In the West Country

Part 2

Chapter 24,273 wordsPublic domain

The gravestones round the church on the hill are evidence enough of the risks they run that go down to the sea in ships. More eloquent still are the tales of the old fishermen:--how, for instance, in one great storm, now "five-and-fifty years agone," as they put it, twenty-one men from this port were drowned in the bay, within sight of land. Still farther back, "a matter of one-and-seventy years agone," no fewer than thirty-two were lost; and the whole population of the port is even now not much over two hundred. Of such great disasters the churchyard has few records. So strong are the currents in the bay that bodies are seldom recovered. Some of the stones are only in memory of those whose rest remains unknown--not here, but somewhere in the stormy sea.

Every son of the village is a fisherman born. Every man has been a sailor almost since he could remember anything. Few as are the inhabitants of the place, twenty of them are captains on the high seas, or, having spent their lives in battling with the storm, have put in for the last time to spend in this harbour of refuge their few remaining days. These are the men of the old school, who, from childhood to old age, have kept green the memory of their native village, always cherishing the hope

"... their long vexations past, Here to return, and die at home at last."

The modern captain is a more prosperous man. He knows more of the world. He is not content with the narrow street, the tiny rooms, the small affairs of this awkward out-of-the-way corner. His home will be at some larger port. In twenty years there will be few of the old race of sea captains left to rule the conclaves round the Vikings' Seat.

They are a kindly race, those West Country fishermen. Kingsley's eulogies of his beloved Devon folk were never more deserved than here, never were more true than now:--a warm-hearted, honest, pleasant-spoken race, gentle and courteous, yet free and independent as ever. A fine old figure is that venerable, white-headed, white-bearded mariner, whose memories go back over eighty years of seafaring life. He is never tired of the story of a sailor of this village, who, returning home in a gold-ship, was cast away on Norfolk Island--then entirely uninhabited--together with his wife and a handful of the crew. The men saved nothing from the wreck but one precious lucifer match, parent of all the fires they had in many dreary years. Some of the party, in despair, put off in a boat, but nothing was ever known as to their fate. Years passed before a sealing brig put in and took off the few survivors. The portrait of the castaway and his wife, in their rude dress of skins, sewn with bone needles of their own making, is still shewn in the village--he, with lifted hand, as if pointing to the long-looked-for sail; she, with a bright look of joy upon her pretty face.
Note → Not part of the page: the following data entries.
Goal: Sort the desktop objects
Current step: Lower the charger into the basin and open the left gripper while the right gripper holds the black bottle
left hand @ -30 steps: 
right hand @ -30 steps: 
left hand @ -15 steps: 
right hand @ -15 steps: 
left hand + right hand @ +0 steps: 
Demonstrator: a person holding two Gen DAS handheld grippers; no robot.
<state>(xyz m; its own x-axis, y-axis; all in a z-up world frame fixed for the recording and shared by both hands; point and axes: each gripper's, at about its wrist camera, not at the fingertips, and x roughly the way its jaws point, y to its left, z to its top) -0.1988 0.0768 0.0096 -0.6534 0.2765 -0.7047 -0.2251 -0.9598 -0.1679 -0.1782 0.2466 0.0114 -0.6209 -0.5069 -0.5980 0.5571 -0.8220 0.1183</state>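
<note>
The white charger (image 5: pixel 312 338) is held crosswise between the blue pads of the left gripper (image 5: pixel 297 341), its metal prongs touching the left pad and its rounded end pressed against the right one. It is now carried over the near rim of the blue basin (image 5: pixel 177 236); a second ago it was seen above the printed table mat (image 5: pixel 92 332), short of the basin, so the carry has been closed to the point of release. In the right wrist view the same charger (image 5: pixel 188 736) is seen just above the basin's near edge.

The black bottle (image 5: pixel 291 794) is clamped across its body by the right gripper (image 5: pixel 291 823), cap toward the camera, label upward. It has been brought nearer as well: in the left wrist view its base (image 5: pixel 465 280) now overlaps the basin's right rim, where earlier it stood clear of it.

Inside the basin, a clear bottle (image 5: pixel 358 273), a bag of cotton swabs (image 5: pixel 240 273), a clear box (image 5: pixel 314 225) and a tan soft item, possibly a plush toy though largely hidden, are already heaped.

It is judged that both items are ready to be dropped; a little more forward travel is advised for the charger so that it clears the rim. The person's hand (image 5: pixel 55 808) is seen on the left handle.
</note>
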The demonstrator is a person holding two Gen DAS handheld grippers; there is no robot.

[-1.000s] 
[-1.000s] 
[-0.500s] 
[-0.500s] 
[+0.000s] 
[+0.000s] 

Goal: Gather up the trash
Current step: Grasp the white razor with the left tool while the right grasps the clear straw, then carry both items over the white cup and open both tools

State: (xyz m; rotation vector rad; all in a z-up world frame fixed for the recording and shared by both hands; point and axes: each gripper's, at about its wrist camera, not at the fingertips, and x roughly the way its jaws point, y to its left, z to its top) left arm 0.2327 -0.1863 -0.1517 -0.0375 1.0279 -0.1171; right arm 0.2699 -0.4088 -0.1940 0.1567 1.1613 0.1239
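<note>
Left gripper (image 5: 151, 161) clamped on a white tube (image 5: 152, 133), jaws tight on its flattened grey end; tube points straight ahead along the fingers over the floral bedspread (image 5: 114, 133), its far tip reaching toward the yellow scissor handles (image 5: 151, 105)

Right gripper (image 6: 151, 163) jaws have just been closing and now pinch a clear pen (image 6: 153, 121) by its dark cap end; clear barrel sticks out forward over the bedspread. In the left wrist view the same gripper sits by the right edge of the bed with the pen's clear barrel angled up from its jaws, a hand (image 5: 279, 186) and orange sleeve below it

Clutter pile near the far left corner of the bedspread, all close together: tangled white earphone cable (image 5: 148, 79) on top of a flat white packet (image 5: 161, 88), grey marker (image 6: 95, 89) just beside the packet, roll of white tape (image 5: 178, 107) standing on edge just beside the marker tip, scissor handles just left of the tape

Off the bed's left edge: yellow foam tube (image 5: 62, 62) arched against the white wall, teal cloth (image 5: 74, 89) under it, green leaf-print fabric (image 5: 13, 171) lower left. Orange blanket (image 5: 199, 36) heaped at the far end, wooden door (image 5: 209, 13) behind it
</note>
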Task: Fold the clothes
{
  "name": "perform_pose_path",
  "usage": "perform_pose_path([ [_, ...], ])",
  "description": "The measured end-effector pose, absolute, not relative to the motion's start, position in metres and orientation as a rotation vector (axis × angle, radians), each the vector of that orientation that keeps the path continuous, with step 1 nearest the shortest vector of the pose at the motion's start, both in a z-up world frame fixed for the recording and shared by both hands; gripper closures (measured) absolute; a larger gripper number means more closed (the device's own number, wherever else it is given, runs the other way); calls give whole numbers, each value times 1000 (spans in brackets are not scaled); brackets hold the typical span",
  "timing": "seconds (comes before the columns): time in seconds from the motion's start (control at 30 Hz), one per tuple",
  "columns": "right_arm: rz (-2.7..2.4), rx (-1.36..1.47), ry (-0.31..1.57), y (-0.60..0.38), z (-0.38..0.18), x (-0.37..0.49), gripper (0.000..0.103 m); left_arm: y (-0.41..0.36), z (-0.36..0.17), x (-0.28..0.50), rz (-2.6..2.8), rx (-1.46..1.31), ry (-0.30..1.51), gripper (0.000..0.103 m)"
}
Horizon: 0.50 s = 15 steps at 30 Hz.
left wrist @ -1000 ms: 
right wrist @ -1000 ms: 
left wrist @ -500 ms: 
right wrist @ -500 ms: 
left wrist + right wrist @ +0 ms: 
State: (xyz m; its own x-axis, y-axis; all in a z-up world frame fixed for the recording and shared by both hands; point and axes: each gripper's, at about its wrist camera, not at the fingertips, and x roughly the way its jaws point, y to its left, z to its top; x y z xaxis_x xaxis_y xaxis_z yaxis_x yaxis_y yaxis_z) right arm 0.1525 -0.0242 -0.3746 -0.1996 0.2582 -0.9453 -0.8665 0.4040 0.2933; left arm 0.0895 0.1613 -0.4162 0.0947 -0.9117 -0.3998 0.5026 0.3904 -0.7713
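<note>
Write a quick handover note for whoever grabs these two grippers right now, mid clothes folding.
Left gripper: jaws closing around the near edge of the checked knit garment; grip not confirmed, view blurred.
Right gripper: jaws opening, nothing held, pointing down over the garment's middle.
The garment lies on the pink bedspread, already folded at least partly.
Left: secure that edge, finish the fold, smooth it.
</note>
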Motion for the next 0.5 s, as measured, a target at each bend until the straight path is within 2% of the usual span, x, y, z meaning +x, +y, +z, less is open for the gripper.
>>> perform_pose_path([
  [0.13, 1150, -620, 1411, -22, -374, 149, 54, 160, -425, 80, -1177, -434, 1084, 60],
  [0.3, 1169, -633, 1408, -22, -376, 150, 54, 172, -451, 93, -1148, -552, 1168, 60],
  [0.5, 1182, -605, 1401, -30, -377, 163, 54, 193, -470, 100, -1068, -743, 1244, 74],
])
The white-haired sailor, for all his eighty years of sailing, has never been out of sight of land; but that tall, grizzled sea captain standing yonder has been round the Horn more times than he can well reckon up. After forty years he came home, with every intention of getting another ship, feeling that nothing could ever part him from the sea. But the years have passed, and still he lingers in the village. Nothing now could tempt him from the shore. Of all the wonders of his forty years' experience, none seems to have burnt itself so deep into his memory as a night in the tropics, in a perfect calm, on a smooth and oily sea, in which all the stars were copied with such perfect clearness that, as he puts it, "you would almost think there really was another world, and that you were in it."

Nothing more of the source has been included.